If you’re relatively new to Python and programming, we highly recommend starting with the cloud option which doesn’t require any setup. The only requirement is a Gmail account.

If you decide to run the tutorial on your local machine, make sure that your environment is running on Python 3.6+ and has Jupyter notebook installed. You will need to install several pacakges which can be found in requirements.txt.

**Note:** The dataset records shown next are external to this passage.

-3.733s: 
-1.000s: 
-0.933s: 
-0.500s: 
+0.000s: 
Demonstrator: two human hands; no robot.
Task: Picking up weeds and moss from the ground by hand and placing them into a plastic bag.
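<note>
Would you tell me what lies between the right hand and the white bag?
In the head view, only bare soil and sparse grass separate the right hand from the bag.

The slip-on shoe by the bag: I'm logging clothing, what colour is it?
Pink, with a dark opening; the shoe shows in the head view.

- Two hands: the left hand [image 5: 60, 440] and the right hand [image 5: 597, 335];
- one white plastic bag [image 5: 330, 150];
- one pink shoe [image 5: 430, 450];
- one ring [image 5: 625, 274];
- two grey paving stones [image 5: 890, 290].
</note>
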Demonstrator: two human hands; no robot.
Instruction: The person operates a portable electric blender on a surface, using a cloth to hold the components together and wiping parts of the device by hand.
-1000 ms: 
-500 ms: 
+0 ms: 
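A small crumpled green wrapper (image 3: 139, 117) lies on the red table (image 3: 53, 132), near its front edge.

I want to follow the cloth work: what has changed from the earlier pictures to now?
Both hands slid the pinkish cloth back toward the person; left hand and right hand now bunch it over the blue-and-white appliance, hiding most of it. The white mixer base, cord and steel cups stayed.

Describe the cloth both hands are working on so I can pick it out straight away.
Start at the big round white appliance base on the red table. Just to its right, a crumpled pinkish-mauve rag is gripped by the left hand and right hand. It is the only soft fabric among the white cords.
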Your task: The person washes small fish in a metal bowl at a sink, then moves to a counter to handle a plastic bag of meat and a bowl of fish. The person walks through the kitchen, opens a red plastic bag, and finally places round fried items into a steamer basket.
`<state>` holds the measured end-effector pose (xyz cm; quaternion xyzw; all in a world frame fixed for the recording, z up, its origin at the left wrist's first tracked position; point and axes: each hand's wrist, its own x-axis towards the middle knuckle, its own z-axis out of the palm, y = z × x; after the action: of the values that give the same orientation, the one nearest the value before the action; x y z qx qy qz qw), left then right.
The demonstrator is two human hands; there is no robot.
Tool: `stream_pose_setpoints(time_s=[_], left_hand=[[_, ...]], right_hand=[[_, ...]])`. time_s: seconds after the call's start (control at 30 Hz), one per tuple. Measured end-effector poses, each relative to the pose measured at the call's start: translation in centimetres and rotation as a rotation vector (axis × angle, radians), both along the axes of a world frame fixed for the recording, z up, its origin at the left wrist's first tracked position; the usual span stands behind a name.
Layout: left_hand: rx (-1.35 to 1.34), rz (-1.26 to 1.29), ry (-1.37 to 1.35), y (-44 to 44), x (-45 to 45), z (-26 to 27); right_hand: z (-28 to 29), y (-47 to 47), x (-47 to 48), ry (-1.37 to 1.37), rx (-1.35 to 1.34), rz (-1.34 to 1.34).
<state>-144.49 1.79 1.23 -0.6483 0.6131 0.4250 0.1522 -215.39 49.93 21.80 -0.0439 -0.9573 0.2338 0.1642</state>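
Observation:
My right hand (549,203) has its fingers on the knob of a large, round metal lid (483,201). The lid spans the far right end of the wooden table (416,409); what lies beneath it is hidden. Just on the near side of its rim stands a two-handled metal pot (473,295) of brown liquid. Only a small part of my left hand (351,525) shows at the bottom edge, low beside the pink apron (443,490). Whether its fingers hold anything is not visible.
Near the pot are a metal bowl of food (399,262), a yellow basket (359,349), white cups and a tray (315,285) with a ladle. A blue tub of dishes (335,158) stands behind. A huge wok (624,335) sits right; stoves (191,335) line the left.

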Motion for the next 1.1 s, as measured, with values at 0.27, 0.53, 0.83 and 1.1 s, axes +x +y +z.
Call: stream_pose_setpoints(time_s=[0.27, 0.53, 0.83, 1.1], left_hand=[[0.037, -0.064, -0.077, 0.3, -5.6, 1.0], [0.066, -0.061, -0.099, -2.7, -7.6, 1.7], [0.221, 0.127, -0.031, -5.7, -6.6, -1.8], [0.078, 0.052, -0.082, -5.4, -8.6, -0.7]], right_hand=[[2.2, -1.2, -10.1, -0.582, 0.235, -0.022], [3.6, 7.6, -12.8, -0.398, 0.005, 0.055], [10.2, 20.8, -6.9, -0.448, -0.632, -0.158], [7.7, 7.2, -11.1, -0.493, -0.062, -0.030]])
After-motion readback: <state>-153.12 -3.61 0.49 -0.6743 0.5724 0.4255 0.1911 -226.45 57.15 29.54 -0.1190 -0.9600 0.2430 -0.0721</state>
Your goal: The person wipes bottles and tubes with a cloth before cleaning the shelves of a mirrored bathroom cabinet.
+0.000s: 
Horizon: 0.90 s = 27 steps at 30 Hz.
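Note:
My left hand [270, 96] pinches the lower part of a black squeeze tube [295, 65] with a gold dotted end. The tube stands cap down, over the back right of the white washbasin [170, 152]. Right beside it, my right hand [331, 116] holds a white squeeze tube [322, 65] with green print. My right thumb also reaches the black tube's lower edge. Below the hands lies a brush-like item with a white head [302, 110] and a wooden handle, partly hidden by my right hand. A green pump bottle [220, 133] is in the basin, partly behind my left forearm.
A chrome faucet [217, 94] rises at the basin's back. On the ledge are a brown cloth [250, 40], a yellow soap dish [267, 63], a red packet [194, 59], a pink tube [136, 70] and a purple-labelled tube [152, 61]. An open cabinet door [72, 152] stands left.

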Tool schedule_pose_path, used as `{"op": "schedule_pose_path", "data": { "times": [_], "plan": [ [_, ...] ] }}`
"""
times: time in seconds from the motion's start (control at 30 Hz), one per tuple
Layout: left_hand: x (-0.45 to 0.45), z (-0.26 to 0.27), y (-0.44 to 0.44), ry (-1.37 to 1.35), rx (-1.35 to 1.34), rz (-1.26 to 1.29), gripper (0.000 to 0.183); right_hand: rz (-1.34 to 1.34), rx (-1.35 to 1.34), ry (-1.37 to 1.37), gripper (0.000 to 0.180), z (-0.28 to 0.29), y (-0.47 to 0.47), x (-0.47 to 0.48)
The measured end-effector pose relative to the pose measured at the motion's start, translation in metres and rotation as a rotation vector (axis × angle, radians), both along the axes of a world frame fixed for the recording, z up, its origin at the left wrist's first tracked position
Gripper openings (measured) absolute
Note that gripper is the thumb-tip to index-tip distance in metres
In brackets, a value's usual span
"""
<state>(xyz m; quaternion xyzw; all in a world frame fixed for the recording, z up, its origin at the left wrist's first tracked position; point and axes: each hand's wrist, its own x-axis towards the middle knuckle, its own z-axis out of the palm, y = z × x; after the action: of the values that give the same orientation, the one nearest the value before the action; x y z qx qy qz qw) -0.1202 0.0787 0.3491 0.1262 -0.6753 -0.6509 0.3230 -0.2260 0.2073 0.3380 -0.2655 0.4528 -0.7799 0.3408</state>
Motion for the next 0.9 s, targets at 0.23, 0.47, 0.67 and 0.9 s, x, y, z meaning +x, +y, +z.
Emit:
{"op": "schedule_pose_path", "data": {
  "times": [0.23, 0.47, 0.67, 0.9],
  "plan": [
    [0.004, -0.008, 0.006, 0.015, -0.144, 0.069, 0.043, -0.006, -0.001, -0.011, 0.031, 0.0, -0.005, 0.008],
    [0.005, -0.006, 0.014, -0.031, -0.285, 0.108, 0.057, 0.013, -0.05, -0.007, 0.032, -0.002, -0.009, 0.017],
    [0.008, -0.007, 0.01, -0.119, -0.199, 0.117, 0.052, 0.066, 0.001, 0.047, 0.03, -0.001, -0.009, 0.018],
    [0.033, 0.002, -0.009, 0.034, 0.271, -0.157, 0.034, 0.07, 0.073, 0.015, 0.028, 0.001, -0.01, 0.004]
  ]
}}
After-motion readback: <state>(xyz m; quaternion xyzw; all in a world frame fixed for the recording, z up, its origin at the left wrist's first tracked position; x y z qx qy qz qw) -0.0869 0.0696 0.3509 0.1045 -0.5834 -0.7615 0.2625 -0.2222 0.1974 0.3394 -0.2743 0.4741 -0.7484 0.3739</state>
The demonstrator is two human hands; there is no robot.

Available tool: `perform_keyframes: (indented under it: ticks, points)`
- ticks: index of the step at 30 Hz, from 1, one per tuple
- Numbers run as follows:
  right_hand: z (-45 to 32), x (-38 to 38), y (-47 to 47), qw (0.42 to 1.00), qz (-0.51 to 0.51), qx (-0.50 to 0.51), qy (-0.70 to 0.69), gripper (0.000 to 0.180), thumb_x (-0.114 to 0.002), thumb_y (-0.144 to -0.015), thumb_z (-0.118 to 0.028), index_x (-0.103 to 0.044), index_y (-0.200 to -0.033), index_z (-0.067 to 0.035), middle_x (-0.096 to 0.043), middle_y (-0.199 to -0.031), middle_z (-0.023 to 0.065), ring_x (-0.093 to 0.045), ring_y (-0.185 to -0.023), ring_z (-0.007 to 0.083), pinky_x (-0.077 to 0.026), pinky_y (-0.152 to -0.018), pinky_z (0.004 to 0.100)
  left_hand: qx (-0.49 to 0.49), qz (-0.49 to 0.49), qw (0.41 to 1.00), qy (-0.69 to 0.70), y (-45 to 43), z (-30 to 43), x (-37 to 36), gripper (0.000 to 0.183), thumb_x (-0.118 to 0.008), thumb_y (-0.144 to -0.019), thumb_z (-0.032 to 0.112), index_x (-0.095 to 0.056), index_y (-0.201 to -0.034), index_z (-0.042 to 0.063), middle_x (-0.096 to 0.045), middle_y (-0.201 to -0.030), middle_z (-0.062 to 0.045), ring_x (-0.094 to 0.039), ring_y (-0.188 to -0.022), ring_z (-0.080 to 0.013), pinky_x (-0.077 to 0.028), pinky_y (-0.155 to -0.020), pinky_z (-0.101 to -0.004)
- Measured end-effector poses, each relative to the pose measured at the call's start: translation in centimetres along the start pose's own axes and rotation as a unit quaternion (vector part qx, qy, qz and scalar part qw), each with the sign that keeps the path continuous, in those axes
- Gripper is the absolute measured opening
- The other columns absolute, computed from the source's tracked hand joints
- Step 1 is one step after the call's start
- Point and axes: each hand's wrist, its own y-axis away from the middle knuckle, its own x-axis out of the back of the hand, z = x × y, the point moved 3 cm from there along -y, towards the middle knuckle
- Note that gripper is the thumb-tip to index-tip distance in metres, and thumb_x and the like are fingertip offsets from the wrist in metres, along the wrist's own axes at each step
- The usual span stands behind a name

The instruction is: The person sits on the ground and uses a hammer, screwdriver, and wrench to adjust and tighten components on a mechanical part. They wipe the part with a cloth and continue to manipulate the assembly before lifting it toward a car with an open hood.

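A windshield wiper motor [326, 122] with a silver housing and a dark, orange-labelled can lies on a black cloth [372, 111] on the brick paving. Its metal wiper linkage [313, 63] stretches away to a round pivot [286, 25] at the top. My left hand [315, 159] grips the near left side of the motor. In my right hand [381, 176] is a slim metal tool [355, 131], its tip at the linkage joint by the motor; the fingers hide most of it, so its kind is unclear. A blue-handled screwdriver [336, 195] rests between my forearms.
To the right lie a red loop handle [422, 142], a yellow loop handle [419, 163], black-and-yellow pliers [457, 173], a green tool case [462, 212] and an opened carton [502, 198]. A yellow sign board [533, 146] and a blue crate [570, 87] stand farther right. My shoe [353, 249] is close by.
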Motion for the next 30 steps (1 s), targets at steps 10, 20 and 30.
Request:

pip install -r requirements.txt

Dataset

We’ll be working with a dataset that consists of 130 hospitals in the United States from 1999 to 2008. It represents 101,766 hospital admissions for 71,518 patients. The table below lists the features in our dataset and a description for each one. It’s adapted from the original data source which was published in 2014.

column description
encounter_id Unique identifier of an encounter
patient_nbr Unique identifier of a patient
race Race of patient
gender Gender of patient
age Age of patient, grouped in 10-year intervals
weight Weight of patient in pounds
admission_type_id Identifier corresponding to 9 distinct values, for example, emergency, urgent, elective, newborn, and not available
admission_source_id Identifier corresponding to 21 distinct values, for example, physician referral, emergency room, and transfer from a hospital
time_in_hospital Length of hospital stay (number of days between admission and discharge)
medical_specialty Specialty of the attending physician
num_lab_procedures Number of lab tests performed during the encounter
num_procedures Number of procedures (other than lab tests) performed during the encounter
num_medications Number of distinct generic medication names administered during the encounter
number_outpatient Number of outpatient visits of the patient in the year preceding the encounter
number_emergency Number of emergency visits of the patient in the year preceding the encounter
number_inpatient Number of inpatient visits of the patient in the year preceding the encounter
number_diagnoses Number of diagnoses entered to the system (most likely in the form of ICD codes
max_glu_serum Result from glucose serum test. "None" if test was not taken.
A1Cresult Results from A1C test which reflects a patient's average blood glucose levels over the past 3 months.
*medications 24 columns for medications. Describes whether the drug was prescribed or if there was a change in dosage.
diabetesMed Indicates whether the patient was prescribed any diabetic medication.
readmitted Indicates whether the patient was readmitted to the hospital.